== Aim of the exercise ==
Whenever a line below includes the word "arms", copy that line.

== Recorded data ==

..............................

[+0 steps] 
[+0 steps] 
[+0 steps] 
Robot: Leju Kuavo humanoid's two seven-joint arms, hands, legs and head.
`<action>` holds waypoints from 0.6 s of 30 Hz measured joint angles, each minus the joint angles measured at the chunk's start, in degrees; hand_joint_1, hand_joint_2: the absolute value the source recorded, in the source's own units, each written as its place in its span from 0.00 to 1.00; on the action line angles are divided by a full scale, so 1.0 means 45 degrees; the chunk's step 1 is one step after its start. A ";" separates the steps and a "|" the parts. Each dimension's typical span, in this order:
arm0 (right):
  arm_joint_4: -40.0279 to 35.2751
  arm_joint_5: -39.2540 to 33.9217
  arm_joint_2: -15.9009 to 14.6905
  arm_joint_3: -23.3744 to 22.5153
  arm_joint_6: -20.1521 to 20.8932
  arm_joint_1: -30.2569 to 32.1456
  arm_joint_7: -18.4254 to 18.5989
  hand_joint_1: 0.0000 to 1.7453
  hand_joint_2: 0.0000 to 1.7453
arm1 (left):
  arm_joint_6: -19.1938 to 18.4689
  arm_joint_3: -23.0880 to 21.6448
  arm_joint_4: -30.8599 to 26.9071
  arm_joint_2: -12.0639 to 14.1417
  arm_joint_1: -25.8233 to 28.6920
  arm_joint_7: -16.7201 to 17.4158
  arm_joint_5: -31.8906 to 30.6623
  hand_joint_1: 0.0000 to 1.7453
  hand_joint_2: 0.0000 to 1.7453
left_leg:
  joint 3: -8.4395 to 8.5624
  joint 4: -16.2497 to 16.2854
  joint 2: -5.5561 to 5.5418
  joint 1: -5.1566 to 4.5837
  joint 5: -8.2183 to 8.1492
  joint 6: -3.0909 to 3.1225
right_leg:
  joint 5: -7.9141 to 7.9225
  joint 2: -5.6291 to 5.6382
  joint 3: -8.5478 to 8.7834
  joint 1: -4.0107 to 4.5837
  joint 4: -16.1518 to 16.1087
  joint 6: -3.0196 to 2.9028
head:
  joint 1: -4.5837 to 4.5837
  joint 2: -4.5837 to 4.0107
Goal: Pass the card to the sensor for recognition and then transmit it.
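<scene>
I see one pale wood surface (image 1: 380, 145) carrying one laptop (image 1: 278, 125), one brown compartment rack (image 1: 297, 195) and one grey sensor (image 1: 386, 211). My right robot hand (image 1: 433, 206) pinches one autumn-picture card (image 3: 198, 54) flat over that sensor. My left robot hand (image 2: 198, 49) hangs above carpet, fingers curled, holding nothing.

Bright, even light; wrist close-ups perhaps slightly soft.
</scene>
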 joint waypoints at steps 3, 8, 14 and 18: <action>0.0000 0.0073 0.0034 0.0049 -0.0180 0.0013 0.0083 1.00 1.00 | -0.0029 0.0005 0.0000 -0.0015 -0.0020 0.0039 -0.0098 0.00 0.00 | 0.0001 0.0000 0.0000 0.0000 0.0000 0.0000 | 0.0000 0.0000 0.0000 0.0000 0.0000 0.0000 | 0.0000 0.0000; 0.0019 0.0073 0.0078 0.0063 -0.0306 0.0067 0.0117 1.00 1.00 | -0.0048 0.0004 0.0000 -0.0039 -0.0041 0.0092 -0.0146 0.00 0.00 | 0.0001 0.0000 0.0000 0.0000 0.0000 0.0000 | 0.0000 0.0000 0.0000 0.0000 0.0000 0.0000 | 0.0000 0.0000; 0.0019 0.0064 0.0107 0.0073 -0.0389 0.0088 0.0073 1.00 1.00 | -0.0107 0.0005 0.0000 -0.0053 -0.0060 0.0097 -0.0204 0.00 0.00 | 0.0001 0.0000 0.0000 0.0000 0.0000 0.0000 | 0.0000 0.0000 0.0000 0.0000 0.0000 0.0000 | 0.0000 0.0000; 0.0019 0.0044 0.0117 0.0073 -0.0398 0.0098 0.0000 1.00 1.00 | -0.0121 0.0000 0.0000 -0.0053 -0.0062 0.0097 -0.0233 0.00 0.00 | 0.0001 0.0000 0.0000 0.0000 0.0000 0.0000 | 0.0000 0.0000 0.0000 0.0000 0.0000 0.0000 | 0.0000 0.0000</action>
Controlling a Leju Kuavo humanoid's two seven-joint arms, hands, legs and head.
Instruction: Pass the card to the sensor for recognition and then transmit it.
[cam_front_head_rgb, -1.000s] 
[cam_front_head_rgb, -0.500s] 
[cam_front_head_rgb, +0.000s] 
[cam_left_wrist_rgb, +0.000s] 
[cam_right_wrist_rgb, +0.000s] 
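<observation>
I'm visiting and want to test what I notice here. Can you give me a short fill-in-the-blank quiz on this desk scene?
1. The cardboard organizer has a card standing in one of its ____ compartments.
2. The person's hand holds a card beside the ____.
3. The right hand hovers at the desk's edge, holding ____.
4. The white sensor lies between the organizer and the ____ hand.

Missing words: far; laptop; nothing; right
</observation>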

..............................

== Solution to this problem ==
Robot: Leju Kuavo humanoid's two seven-joint arms, hands, legs and head.
Controlling a Leju Kuavo humanoid's two seven-joint arms, hands, legs and head.

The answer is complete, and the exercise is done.